Last Thursday, the Ontario Court of Appeal ruled that it’s possible for the province’s climate plan to violate the Charter rights of Ontarians — namely, the equality rights of young people, and the right to life, liberty and security of all.

It’s a lesson for conservatives on the futility of compromising with progressives: if you try meet your opponents half way, expect the (also progressive) courts to make you go all the way.

The plaintiffs in Mathur v. Ontario took issue with Ontario Premier Doug Ford’s revisions to the province’s climate laws, which he made promptly after being elected. He took office in June 2018, tabled a bill revising the Ontario climate plan in July and by October, it was law.

Rather than scrapping the previous government’s emissions targets, Ford revised them to 30 per cent below 2005 levels by 2030, down from the previous goal of 37 per cent below 1990 levels. And there, the mistake began. Government lawyers argued the target was non-binding and aspirational, but the courts disagreed. Oops.

The meatier part of the decision is this: the Court of Appeal determined that Ford’s climate plan imposed a duty upon government to ensure that the execution of said plan didn’t violate the Charter rights of Ontarians. The Charter alone doesn’t require provincial governments to set climate plans that satisfy court standards, goes the logic, but if a climate plan does exist, it then becomes subject to the Charter.

In other words: if you want to play our game, you have to play by our rules.

Conveniently, Mathur v. Ontario saw the court use cherry-picked facts to imagine an artificially dire scenario, which was then used to steer Canada towards a future in which international consortiums — not Canadian voters, through their elected representatives — decide how we must legislate to mitigate climate change.
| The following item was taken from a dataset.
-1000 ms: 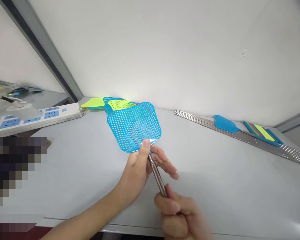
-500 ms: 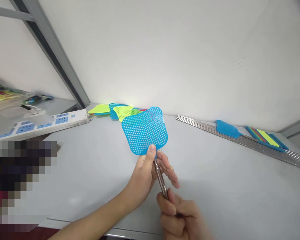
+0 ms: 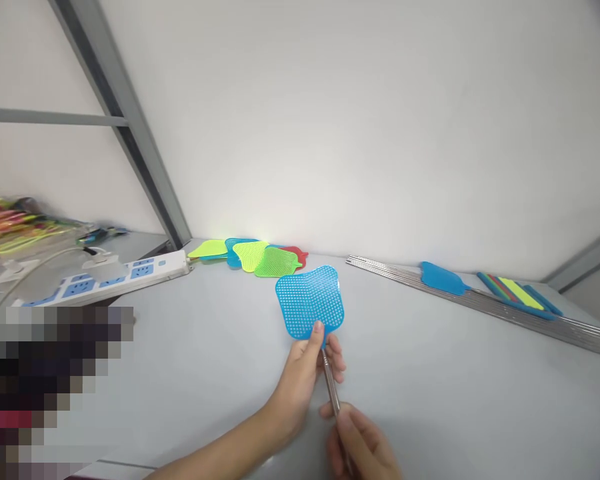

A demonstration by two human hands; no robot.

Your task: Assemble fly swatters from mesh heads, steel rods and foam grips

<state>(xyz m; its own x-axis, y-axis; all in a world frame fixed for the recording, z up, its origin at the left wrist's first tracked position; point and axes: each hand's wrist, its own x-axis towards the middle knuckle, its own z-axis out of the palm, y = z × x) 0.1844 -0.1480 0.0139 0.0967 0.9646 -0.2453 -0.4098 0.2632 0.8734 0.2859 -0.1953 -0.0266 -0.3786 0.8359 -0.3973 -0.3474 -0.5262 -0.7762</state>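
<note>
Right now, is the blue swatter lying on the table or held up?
Held up: the left hand pinches the blue swatter at its neck, and the right hand holds the metal handle.

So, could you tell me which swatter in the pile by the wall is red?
The red swatter is the rightmost, partly hidden behind the green swatter; the others there are blue or yellow-green.

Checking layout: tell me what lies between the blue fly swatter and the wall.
Head view: a pile of green, blue and red plastic fly swatters lies beyond the blue fly swatter.
</note>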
The appeal judges, for example, agreed that, “As a result of climate change, the (appellants) and Ontarians in general are experiencing an increased risk of death and an increased risk to the security of the person.”

But this is far from clear. The hard fact is that cold-related deaths vastly outnumber heat-related deaths in Canada; in Ontario, it’s been found that heatwaves in the summer cause fewer excess deaths than temperature dips in the winter. Modelling from Europe shows this will continue to be the case for the Northern Hemisphere, even as the globe warms in the years to come.

You can argue that death by climate change should also include any indirect fatalities — death from wildfire-related smoke, for example — but it’s difficult to prove that one caused the other.

Government mismanagement plays a major role in Canada’s increasingly frequent wildfires, so smoke deaths can’t all be blamed on government emissions policy. And indirect blame goes both ways: to counter, I can just as easily count all carbon-monoxide-related deaths from midwinter heating mishaps and suicides from seasonal depression as “cold-related deaths.”

That’s not to say that climate change isn’t real (it is) or that it doesn’t have consequences (it does). Still, it shouldn’t be up to a court to make these kinds of policy decisions.

Yet the court angled to do just that: “If a breach of the appellants’ Charter rights is declared, there are clear international standards based on accepted scientific consensus that can inform what a constitutionally compliant (climate target and climate plan) should look like,” wrote the judges.

They then pointed to the United Nations Intergovernmental Panel on Climate Change, and Canada’s own 2030 emissions reduction targets. They didn’t rule that Ontario’s plan should comply with the UN’s benchmarks, but they implied it as heavily as they could.

The UN standard is an emissions reduction of 45 per cent below 2005 levels by 2030. Half of the Paris target time is up, and Canada is only a quarter of the way there — and that’s with the excessive burden of the carbon tax. Imagine the cost of going full-tilt, as the court is nudging Ontario to do.

A new trial has been ordered in the Mathur case, and that’s where it will be decided whether Ontario’s climate policy in fact violates the rights of its people — and whether the government can be ordered to implement UN standards.

But this latest decision is still consequential, like a little more rain on the ever-eroding slope of legislative supremacy. Its anti-democratic reasoning that could just as easily be applied to tilt the balance of other policy disagreements: transgender medicine,homeless encampments, the UNDRIPification of Indigenous land rights, etc.

Is compromise worth the work? It’s worth wondering. In Ontario, redesigning — and defending — the provincial climate targets took up government capacity that could have been spent on more impactful measures: industrial pro-nuclear policy, enforcement of proper soil management practices and cracking down on fish poaching.

If elected officials decide to prioritize those policy areas over economy-hampering emissions ceilings, it should be up to the people to decide whether they deserve to remain in office. It is not the role of the courts to force their hand.

So, conservatives, this is what happens when you meet the left half way: court battles, judicial overreach and decision-making power handed over to international target-setters. All of which seemingly could have been avoided in the Mathur case, if the government refrained from doing anything at all. Perhaps, then, on certain hot-button issues bound for NGO court challenges, “do nothing” is the answer.